Additional key findings, takeaways, and analysis from the Tech M&A Leaders’ Survey include:
SPAC to the Future
Special purpose acquisition companies (SPACs) took up a significant slice of the tech M&A market in 2020, with many market commentators dubbing 2020 “the year of the SPAC.” The survey suggests they are here to stay. SPAC acquisitions of tech targets surged to 35 in 2020, more than double the activity of any other year. A full 66% said tech purchases by SPACs will rise in the next three years, with just 22% anticipating a decline.
A Vote for Biden
Few respondents anticipate that the incoming Biden administration will have a negative impact on tech dealmaking. They were four times as likely to say the recently wrapped U.S. election would have no impact (43%) or a positive impact (37%) on tech M&A activity in the next 24 months than to project a negative impact. Despite that mostly neutral outlook, dealmakers anticipate several policy issues will loom large over tech M&A in the wake of the election. Eighty-two percent expect corporate tax policies to be more important to tech M&A in 2021. Respondents handed out similar readings for international trade policy (79%), U.S.-China relations (74%), and antitrust policy (75%).

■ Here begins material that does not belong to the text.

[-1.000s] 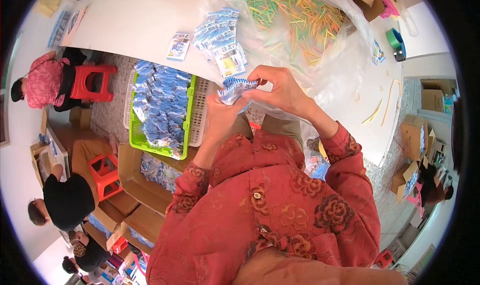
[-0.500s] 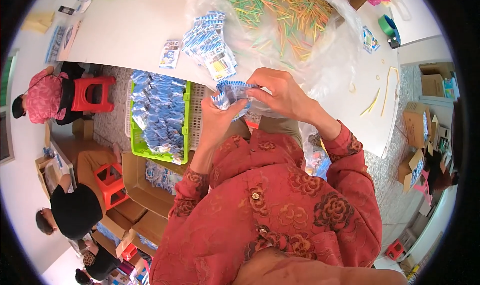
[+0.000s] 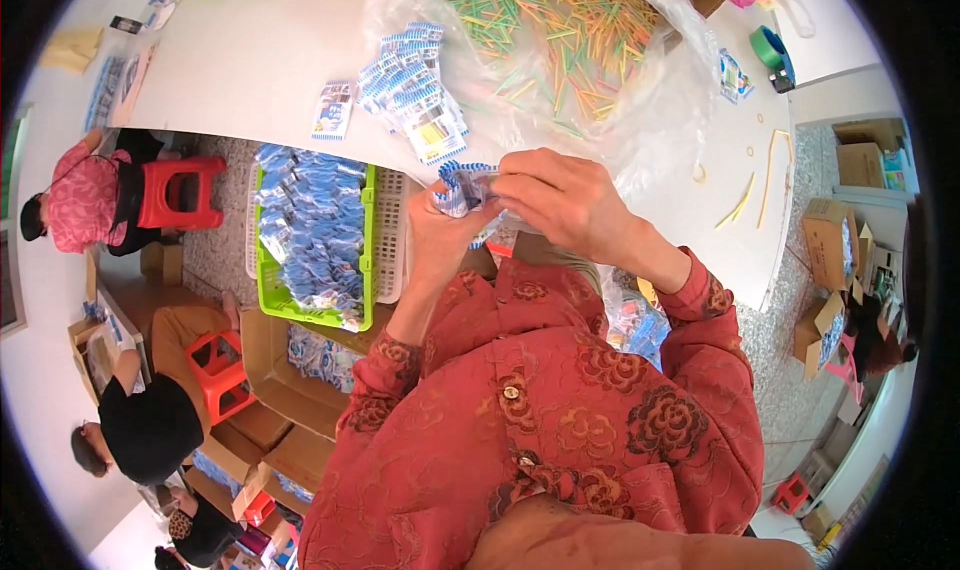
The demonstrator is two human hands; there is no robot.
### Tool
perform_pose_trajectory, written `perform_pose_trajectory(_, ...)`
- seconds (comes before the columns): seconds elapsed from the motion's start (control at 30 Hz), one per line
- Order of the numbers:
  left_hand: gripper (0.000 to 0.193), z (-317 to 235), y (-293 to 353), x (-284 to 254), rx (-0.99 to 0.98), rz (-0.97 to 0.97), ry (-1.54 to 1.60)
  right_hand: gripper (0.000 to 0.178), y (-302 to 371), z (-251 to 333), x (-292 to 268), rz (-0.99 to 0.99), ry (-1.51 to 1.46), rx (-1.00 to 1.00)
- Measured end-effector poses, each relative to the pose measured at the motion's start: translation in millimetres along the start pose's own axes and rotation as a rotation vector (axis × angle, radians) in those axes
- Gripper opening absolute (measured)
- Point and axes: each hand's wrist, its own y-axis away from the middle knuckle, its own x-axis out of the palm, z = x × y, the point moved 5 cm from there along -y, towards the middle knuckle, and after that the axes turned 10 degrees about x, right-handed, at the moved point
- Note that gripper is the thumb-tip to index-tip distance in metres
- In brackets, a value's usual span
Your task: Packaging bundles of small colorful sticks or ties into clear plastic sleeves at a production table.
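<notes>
At the table's near edge, a small blue-and-white plastic packet [image 3: 462, 188] is held between my two hands. My left hand [image 3: 438, 228] grips its left side with the thumb across it. Fingers of my right hand [image 3: 560, 202] are pinched together at the packet's right side; whether they hold anything besides the packet is hidden. Just beyond lies a fanned pile of similar packets [image 3: 412, 90], with one single packet [image 3: 332, 110] to its left. A clear plastic bag [image 3: 610, 135] farther back holds many thin green, yellow and orange sticks [image 3: 560, 30].
A green crate [image 3: 368, 240] full of blue packets stands left, below the white table [image 3: 250, 60]. Cardboard boxes [image 3: 290, 370] and red stools [image 3: 215, 370] are beyond it. Green tape [image 3: 770, 48] and loose yellow strips [image 3: 738, 202] lie right. Other people [image 3: 150, 420] sit at left.
My right hand's fingers have curled in closer over the packet's right side. My left hand keeps its grip on the packet. The whole view has shifted slightly.
</notes>
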Motion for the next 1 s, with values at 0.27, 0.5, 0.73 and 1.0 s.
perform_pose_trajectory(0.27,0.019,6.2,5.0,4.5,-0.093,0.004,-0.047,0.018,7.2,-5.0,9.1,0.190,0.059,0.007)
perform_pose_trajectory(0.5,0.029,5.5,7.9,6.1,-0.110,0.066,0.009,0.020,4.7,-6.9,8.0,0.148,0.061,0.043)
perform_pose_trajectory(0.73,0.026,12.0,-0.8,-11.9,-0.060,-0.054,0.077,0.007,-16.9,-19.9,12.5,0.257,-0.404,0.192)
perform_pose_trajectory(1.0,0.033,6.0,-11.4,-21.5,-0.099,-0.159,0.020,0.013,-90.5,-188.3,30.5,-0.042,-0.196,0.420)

New High for International Deals
Respondents also delivered a bullish outlook for international M&A involving targets headquartered in North America. More than half (56%) expect North American companies to get bought by acquirers outside that region at a higher rate in 2021, while only 8% foresee a dip in such deals. Looking back at 2020, it was acquisitions of UK-based companies that pushed cross-border M&A to a record $200 billion according to 451 Research’s M&A KnowledgeBase. Just two purchases of UK targets by U.S. companies accounted for $72 billion of the international total in 2020. Despite the success of big, UK-based firms attracting foreign acquirers in 2020, respondents declared that continental Europe is more likely to attract an increase in international buyers in 2021. Respondents were almost four times as likely to expect an increase (44%) in cross-border acquisitions of European Union targets than to expect a decrease (12%). The UK fared a bit worse with 38% expecting an increase, while 19% foresee a drop.
For further findings and takeaways, including the outlook for valuations, read our survey.
ABOUT THE TECH M&A LEADERS’ SURVEY
Now in its 16th edition, the Tech M&A Leaders’ Survey from 451 Research and Morrison & Foerster drew 89 responses, primarily from investment bankers (39%) and C-level or M&A executives (39%), with the remaining responses coming from lawyers, VCs, PE professionals, and others in the M&A community. Roughly 79% of the responses came from dealmakers and advisers based in the U.S., with Silicon Valley representing the largest single location, accounting for 34% of the total.